The present superintendent in 1921 made a report on the presence of problem children in orphanages and for a time the project of changing the policy of the institution to that of caring for re-educating and training such children was under consideration. Last summer a survey was conducted under the direction of the New York Bureau of Jewish Social Research, which recommended that there was no longer any need for the continuance of this institution for any type of child in Western New York and the Board of Directors decided to continue only as long as it was necessary to find proper homes for the children under its care and to sell its property. That this organization had exercised much care in its reception of children is indicated in the small number of children it has accepted during the past ten years. At no time during the past fourteen years were there more than forty-four children from the three cities, whose aggregate population consists of about 50,000 Jews; the minimum has been twenty-three, with an average of thirty-two children. At the end of the present fiscal year, July 1, there were twenty-six children under care. The present plant which cost $100,000 when built in 1916, has increased considerably in value and there is an endowment fund of $175,000. No decision has been made as to the disposition of the fund. It has been suggested that it be kept intact as a Foundation for the promotion of child-welfare in the three cities, which will be possible if each city will not desire its proportionate share for communal purposes.

The Association was organized in 1879 and is therefore in its fiftieth year of activity; it was incorporated in 1881 and will close its doors on September 1. Mr. Isaac Adler the acting president, explaining that the abandonment of the Home is in line with the conviction of its trustees said that, “there is no longer justification or excuse for institutions for normal, healthy orphans other than temporarily, since they can be better cared for in private homes”. The superintendent, Arman Wyle, added that, “it costs one-third as much to maintain children in private homes as it does for institutional care and in addition a better semblance of normal home life can be obtained for the child and this accounts largely for the policy of many years in maintaining the institution for such children for whom home-life has been found undesirable. The time has now arrived when agencies in the three cities can care for their own children without recourse to the obsolete policy of herding them in institutions.”

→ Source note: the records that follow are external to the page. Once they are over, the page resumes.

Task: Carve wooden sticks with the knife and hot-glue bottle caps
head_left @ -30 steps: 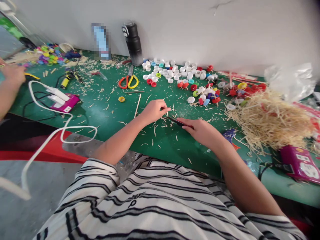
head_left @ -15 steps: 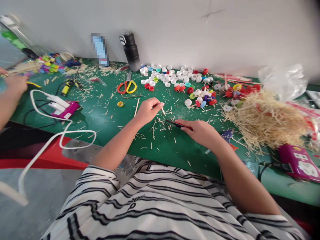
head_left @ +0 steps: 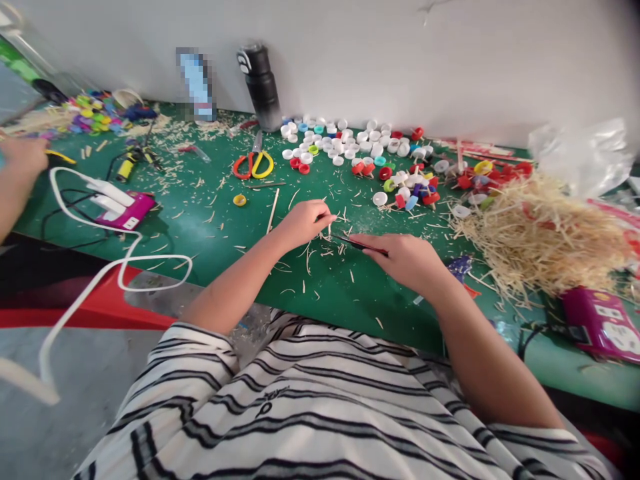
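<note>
Near the middle of the green table (head_left: 200, 200), my left hand (head_left: 304, 221) is closed in a pinch on a thin pale wooden stick (head_left: 329, 228), whose end points down at the tabletop. Fingers mostly hide the stick. To its right, my right hand (head_left: 406, 259) is wrapped round a slim dark knife (head_left: 358, 244) with some red on its handle. The blade points left, close to the stick; I cannot tell whether they touch. Curled wood shavings (head_left: 327, 252) lie scattered below and around both hands.
Bottle caps (head_left: 370, 137), orange-yellow scissors (head_left: 253, 164) and a black bottle (head_left: 261, 90) stand or lie toward the wall. A heap of thin sticks (head_left: 545, 240) lies right, near a purple power strip (head_left: 600, 320). Another person's hand (head_left: 23, 160) is at far left.
My left hand has shifted slightly right and down, bringing the stick nearer the knife. The right hand keeps almost the same place. The whole view has tilted a little.
</note>
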`<state>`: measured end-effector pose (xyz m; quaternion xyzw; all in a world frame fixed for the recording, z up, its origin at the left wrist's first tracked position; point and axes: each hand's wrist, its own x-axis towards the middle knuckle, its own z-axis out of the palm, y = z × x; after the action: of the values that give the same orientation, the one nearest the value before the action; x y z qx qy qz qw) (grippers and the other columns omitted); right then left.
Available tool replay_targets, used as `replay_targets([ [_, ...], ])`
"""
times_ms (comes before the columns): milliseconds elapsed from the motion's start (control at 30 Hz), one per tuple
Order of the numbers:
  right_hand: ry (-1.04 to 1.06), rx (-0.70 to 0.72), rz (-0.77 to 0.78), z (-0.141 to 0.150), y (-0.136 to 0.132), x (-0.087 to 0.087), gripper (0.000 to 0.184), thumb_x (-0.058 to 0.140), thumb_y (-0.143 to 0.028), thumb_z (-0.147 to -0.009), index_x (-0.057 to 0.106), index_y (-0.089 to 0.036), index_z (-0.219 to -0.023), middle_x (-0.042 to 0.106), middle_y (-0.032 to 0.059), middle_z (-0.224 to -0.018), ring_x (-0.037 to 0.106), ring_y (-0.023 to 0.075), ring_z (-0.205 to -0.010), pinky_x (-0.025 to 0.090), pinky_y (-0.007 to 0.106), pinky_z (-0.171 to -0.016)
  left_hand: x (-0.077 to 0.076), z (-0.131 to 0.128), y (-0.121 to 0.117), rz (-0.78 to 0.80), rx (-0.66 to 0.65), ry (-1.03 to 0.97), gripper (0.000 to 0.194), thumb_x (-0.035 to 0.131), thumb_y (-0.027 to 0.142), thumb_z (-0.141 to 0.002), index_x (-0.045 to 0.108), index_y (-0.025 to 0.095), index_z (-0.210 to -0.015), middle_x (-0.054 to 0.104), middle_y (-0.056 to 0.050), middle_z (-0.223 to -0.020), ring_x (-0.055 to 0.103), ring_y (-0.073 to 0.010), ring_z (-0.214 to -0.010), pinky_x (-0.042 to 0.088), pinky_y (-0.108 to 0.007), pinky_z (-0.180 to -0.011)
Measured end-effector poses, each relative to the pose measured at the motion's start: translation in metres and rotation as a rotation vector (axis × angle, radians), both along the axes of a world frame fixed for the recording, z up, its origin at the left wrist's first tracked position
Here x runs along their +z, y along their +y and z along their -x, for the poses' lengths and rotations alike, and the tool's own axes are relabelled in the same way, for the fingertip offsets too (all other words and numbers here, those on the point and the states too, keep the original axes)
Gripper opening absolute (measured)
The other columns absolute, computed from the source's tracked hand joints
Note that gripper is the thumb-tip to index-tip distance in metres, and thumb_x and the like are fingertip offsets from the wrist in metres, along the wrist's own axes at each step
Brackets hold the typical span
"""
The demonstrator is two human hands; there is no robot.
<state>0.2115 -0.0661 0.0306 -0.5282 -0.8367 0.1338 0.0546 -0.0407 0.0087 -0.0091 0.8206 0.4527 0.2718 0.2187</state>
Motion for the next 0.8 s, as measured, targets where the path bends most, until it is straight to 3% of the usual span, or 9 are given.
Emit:
replay_targets([
  [633,0.128,-0.032,0.136,0.007,0.007,-0.008,0.043,0.05,-0.035,-0.099,0.059,-0.047,-0.14,0.074,-0.0062,-0.124,0.073,0.021,-0.094,0.054,0.031,-0.078,0.005,-0.003,-0.001,0.051,-0.053,0.002,0.025,0.054,0.033,-0.095,0.063,0.021,-0.075,0.068,-0.006,-0.088,0.061,-0.0164,-0.078,0.047,-0.034,-0.073],
  [800,0.167,-0.027,0.198,-0.003,0.008,-0.004,0.042,0.051,-0.036,-0.098,0.062,-0.043,-0.138,0.078,-0.0043,-0.112,0.071,0.0174,-0.081,0.053,0.028,-0.073,0.002,-0.002,-0.001,0.031,-0.059,0.005,0.025,0.053,0.033,-0.096,0.062,0.021,-0.076,0.067,-0.006,-0.088,0.06,-0.0167,-0.078,0.047,-0.036,-0.074],
])
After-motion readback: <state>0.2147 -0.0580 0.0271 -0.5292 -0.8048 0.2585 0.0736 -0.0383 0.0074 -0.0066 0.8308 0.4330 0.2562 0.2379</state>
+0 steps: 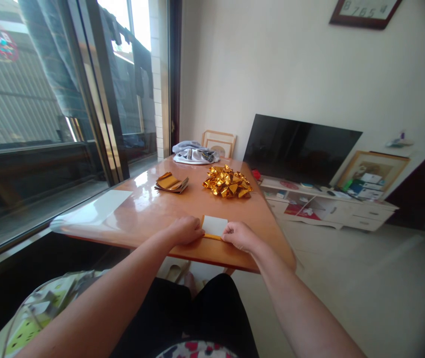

The Jewish Young Men’s Association, affiliated with the National Association of Jewish Community Centers, will start a drive for a $1,000,000 building fund early in December. This is to be the last word in Community Centers, embodying all the best features of such enterprises throughout the country and will have several floors for dormitories. One of these will be reserved for the women of the Jewish Young Women’s Association. Haskell Marks is president, and Tobias Roth, executive secretary.

The experiment of amalgamating the two Jewish family welfare agencies, the United Jewish Charities, formerly conducted by the Reform Jews of this city and the Associated Hebrew Charities, at one time directed by the Orthodox group, has been eminently successful. As the Jewish Welfare Council, with a directorate composed of members from each society, the work of caring for the poor Jews of Rochester has been better done than under the old competitive and overlapping methods.

There seems to be little sentiment in favor of a Federation in Rochester, the principal agencies, receiving their main support from the city-wide Community Chest. All are members of the Council of Social Agencies. The only reason that a Federation in this city is desired by some is the difficulty in responding to all the requests of national European and Palestinian charities. A group of men under the leadership of Rabbi Philip L. Bernstein of Temple Berith Kodesh, is giving this matter serious consideration.